### AIM OF THE TASK
There is material below. Print exactly the lines starting at the line with "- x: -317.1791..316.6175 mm" and ending at the line with "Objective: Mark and", ends included, and no others.

### STORED DATA
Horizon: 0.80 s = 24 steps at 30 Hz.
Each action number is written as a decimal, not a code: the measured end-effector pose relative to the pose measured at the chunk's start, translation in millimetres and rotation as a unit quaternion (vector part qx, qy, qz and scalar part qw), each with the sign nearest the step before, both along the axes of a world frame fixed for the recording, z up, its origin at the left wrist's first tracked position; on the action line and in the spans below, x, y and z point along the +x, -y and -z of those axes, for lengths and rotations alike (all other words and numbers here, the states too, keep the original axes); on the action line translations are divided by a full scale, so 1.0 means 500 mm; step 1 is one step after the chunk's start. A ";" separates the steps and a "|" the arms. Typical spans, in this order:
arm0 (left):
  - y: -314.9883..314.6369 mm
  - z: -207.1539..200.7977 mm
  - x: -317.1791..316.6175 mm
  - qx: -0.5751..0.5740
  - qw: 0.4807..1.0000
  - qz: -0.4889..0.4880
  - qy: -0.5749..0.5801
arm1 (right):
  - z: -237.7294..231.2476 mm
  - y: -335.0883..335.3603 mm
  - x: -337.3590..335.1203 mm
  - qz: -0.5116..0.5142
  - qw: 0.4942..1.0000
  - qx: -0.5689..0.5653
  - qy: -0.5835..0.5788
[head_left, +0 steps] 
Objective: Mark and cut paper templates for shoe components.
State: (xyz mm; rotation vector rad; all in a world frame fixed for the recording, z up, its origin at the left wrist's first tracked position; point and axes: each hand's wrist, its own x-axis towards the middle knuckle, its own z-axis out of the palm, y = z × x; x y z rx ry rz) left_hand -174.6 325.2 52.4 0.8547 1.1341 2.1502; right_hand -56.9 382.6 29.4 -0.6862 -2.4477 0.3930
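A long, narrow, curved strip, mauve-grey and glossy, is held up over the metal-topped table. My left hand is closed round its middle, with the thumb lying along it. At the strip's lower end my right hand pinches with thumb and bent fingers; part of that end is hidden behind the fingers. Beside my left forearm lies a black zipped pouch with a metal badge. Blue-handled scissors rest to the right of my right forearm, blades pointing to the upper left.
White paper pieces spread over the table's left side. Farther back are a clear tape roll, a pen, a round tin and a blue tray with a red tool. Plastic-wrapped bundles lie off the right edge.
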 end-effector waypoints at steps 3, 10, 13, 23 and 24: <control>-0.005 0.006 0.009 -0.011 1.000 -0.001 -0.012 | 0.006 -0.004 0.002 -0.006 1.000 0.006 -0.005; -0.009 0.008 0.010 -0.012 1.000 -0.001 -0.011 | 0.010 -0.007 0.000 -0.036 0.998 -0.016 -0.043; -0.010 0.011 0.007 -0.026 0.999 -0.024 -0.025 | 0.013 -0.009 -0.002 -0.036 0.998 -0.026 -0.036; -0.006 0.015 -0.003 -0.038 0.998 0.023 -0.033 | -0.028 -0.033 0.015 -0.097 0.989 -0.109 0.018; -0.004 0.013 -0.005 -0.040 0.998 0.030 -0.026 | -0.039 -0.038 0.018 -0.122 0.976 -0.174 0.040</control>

### SOLVED EXERCISE
  - x: -317.1791..316.6175 mm
  - qx: -0.5751..0.5740
  - qw: 0.4807..1.0000
  - qz: -0.4889..0.4880
  - qy: -0.5749..0.5801
arm1 (right):
  - z: -237.7294..231.2476 mm
  - y: -335.0883..335.3603 mm
  - x: -337.3590..335.1203 mm
  - qz: -0.5116..0.5142
  - qw: 0.4942..1.0000
  - qx: -0.5689..0.5653
  - qy: -0.5835..0.5788
[head_left, +0 steps] 
Objective: Mark and cut paper templates for shoe components.

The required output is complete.